Larutan baku Pipet 2 mL Larutan baku raksa ke dalam Erlenmeyer 125 mL, tambahkan masing-masing 3 mL asam nitrat P dan asam sulfat P, campur, dan tambahkan sejumlah hidrogen peroksida P sejumlah yang sama seperti yang digunakan pada pembuatan Larutan uji. Hubungkan labu dengan kondensor air dingin yang sesuai, dan refluks di dalam lemari asam selama 1 jam. Hentikan sirkulasi air yang melewati kondensor, dan panaskan hingga terjadi uap putih di dalam labu. Dinginkan, dan secara hati-hati tambahkan 10 mL air melalui pendingin, sambil goyangkan labu. Panaskan kembali hingga terjadi uap putih, dinginkan dan tambahkan lagi 15 mL air. Lepaskan kondensor dan bilas dinding labu bagian dalam hingga diperoleh volume 35 mL. Tambahkan 1 mL Larutan kalium permanganat, didihkan selama beberapa detik, dan dinginkan.

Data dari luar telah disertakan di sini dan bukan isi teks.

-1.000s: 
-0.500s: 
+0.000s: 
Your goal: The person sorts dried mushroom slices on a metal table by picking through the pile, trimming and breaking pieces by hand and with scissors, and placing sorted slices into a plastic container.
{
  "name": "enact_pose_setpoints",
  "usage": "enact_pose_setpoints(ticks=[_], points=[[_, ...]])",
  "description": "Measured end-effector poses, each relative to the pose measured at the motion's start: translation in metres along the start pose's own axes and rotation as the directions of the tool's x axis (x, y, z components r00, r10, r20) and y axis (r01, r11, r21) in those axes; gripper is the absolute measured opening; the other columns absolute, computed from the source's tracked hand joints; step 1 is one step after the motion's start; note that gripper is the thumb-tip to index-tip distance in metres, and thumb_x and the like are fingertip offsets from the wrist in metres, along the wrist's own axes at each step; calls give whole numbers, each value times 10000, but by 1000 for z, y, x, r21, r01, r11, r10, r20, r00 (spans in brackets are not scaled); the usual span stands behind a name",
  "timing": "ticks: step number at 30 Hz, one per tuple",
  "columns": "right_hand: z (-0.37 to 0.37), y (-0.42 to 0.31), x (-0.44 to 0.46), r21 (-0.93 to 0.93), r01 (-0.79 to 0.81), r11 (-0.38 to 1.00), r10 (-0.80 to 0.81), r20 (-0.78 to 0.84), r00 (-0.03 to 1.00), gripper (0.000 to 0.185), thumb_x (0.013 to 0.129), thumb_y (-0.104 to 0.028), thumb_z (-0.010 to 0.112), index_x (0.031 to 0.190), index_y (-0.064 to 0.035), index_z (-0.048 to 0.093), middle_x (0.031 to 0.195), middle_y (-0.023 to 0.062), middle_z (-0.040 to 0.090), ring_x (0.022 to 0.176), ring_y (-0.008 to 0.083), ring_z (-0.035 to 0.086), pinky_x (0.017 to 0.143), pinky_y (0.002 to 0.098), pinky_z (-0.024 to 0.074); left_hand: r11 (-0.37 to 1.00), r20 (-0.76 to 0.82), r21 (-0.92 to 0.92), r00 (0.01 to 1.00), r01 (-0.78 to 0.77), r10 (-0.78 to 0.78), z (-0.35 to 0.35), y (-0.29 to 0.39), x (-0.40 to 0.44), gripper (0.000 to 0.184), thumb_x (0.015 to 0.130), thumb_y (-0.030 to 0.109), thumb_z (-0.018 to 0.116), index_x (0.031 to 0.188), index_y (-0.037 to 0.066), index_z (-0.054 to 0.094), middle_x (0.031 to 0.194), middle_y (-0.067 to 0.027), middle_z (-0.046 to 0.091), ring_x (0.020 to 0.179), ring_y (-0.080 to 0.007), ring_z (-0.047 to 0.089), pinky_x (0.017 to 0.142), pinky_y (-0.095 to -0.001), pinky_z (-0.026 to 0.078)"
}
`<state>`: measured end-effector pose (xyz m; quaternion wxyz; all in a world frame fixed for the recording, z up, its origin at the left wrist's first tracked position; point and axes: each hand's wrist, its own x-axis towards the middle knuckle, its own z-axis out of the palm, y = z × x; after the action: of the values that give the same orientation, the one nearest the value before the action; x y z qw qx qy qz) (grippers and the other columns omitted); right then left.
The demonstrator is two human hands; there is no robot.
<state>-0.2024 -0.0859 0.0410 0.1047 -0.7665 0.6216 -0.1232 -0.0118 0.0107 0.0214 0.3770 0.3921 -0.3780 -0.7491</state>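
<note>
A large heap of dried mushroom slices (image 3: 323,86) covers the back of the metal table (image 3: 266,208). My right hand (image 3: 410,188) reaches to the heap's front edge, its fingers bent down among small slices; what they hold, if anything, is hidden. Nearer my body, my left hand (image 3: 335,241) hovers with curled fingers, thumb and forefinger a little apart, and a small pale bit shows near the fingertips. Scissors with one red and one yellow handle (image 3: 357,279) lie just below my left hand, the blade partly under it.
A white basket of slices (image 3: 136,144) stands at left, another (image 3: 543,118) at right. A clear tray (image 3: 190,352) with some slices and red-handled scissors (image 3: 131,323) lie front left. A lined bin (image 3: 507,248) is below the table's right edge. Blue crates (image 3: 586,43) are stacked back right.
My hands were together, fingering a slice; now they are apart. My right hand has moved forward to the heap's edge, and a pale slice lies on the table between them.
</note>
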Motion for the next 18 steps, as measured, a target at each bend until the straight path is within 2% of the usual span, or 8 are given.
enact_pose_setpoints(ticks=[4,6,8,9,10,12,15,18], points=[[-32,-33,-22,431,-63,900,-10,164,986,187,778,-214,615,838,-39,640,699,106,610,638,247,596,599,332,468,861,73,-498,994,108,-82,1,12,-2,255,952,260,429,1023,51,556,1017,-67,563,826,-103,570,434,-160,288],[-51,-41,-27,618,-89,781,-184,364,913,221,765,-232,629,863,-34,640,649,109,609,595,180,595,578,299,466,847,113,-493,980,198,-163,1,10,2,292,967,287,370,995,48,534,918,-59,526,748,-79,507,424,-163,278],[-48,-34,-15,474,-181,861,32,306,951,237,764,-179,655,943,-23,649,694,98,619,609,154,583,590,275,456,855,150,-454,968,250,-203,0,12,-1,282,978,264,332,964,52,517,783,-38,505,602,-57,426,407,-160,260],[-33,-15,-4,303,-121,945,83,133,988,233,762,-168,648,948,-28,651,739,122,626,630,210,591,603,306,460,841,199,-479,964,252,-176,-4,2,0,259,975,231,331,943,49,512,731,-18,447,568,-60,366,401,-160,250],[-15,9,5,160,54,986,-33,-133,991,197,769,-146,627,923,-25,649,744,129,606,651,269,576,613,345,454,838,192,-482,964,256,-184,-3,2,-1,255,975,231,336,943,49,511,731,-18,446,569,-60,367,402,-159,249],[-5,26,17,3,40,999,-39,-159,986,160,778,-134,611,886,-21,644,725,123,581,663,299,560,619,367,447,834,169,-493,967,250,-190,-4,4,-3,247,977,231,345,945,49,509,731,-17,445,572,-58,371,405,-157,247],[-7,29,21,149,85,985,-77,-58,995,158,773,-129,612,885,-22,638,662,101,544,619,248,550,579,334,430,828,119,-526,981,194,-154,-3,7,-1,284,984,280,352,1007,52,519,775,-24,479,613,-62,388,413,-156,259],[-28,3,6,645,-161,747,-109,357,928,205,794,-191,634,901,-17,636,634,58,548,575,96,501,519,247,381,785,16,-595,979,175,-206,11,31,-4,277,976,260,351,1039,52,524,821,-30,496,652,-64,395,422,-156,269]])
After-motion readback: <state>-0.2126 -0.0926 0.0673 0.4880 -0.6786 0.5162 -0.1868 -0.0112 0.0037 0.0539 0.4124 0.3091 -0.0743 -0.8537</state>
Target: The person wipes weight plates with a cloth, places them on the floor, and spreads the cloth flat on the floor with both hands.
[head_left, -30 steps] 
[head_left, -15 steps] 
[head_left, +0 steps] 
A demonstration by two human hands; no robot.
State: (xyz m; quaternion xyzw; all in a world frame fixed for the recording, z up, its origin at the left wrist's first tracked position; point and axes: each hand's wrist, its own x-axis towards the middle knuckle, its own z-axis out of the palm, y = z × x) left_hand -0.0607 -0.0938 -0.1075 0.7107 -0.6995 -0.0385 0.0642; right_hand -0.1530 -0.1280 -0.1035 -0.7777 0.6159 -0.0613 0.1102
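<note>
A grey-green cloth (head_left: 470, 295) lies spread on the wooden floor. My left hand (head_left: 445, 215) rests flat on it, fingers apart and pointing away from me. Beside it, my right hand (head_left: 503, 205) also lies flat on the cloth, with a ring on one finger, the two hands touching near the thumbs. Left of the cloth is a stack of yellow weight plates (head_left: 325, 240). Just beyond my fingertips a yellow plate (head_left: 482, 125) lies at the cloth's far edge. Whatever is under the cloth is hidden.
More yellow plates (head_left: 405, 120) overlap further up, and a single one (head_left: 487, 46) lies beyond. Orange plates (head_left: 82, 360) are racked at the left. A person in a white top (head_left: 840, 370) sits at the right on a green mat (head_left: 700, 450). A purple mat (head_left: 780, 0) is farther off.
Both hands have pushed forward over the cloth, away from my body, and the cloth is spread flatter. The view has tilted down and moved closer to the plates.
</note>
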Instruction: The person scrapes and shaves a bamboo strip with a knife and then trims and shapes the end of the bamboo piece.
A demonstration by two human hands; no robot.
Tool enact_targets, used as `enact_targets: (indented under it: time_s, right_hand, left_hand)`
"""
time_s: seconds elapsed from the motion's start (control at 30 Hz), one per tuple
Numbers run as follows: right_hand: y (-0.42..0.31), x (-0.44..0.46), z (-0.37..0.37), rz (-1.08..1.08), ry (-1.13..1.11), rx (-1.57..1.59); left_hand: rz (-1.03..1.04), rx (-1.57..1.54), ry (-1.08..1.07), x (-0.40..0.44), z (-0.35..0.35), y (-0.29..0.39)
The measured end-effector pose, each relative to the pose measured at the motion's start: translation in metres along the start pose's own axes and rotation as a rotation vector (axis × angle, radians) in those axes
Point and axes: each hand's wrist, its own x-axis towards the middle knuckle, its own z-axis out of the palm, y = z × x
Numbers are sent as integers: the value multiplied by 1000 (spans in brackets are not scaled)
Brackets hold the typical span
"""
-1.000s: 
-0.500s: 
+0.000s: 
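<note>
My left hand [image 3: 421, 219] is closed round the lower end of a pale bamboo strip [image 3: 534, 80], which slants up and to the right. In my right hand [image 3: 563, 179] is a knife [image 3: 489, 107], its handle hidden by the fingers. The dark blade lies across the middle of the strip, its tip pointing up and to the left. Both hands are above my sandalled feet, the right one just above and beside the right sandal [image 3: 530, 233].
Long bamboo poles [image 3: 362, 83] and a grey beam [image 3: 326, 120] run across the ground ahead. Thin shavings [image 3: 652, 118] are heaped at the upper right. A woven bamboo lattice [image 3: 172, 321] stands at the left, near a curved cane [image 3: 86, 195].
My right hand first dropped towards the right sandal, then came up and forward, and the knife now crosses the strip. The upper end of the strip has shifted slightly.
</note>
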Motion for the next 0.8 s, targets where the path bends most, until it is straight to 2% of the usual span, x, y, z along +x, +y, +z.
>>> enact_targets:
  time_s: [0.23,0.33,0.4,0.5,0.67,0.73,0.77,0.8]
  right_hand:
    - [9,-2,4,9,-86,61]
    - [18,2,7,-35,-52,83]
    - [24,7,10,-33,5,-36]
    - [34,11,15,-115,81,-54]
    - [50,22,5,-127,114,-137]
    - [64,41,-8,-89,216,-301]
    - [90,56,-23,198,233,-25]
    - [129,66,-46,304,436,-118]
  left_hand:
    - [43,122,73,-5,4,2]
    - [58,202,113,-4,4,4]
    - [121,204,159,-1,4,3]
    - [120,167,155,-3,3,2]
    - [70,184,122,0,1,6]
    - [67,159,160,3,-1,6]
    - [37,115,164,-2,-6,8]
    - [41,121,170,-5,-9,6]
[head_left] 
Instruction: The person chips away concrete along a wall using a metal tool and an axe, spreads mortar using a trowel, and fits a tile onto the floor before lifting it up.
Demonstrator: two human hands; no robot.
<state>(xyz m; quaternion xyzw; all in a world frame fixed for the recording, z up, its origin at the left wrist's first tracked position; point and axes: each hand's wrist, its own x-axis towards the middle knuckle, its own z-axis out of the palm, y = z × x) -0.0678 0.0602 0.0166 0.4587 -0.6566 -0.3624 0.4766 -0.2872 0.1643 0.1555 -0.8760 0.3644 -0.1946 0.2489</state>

Larutan uji Masukkan sejumlah zat uji yang telah dihitung ke dalam labu Erlenmeyer 125 mL. Tambahkan masing-masing 5 mL asam nitrat P dan asam sulfat P dan beberapa manik kaca. Hubungkan labu dengan kondensor air dingin dan digesti dalam lemari asam, sebaiknya dengan lempeng pemanas pada suhu tidak lebih dari 120° sampai mulai pengarangan. (Jika diperlukan penambahan asam sulfat P untuk membasahi spesimen secara sempurna, tambahkan hati-hati melalui kondensor, tetapi jumlahnya tidak boleh lebih dari 10 mL). Setelah zat uji terurai oleh asam, tambahkan hati-hati melalui pendingin, tetes demi tetes hidrogen peroksida P, biarkan reaksi reda dan panaskan lagi di antara penetesan (tambahkan beberapa tetes pertama dengan sangat hati-hati dengan pencampuran yang cukup, untuk mencegah reaksi yang cepat; hentikan pemanasan jika terjadi buih berlebihan). Jika reaksi telah reda, panaskan hati-hati, goyang labu sesekali untuk mencegah zat melekat pada dinding dasar labu yang kontak dengan pemanas. Pertahankan kondisi oksidasi selama digesti dengan penambahan sedikit hidrogen peroksida apabila campuran menjadi coklat atau hitam. Lanjutkan digesti sampai zat organik terurai, dan kemudian refluks campuran selama 1 jam. Hentikan sirkulasi air pendingin, dan panaskan hingga terjadi asap putih belerang trioksida berlebih dan larutan menjadi tidak berwarna atau agak kuning muda. Dinginkan, dan tambahkan 10 mL air hati-hati melalui kondensor, sambil menggoyangkan labu. Panaskan kembali hingga terjadi uap putih. Dinginkan, tambahkan 15 mL air hati-hati. Lepaskan pendingin, bilas dinding labu bagian dalam dengan beberapa mL air hingga diperoleh volume 35 mL. Tambahkan 1 mL Larutan kalium permanganat, didihkan selama beberapa detik, dan dinginkan.
Prosedur Lakukan seperti tertera pada Prosedur dalam Metode IIa.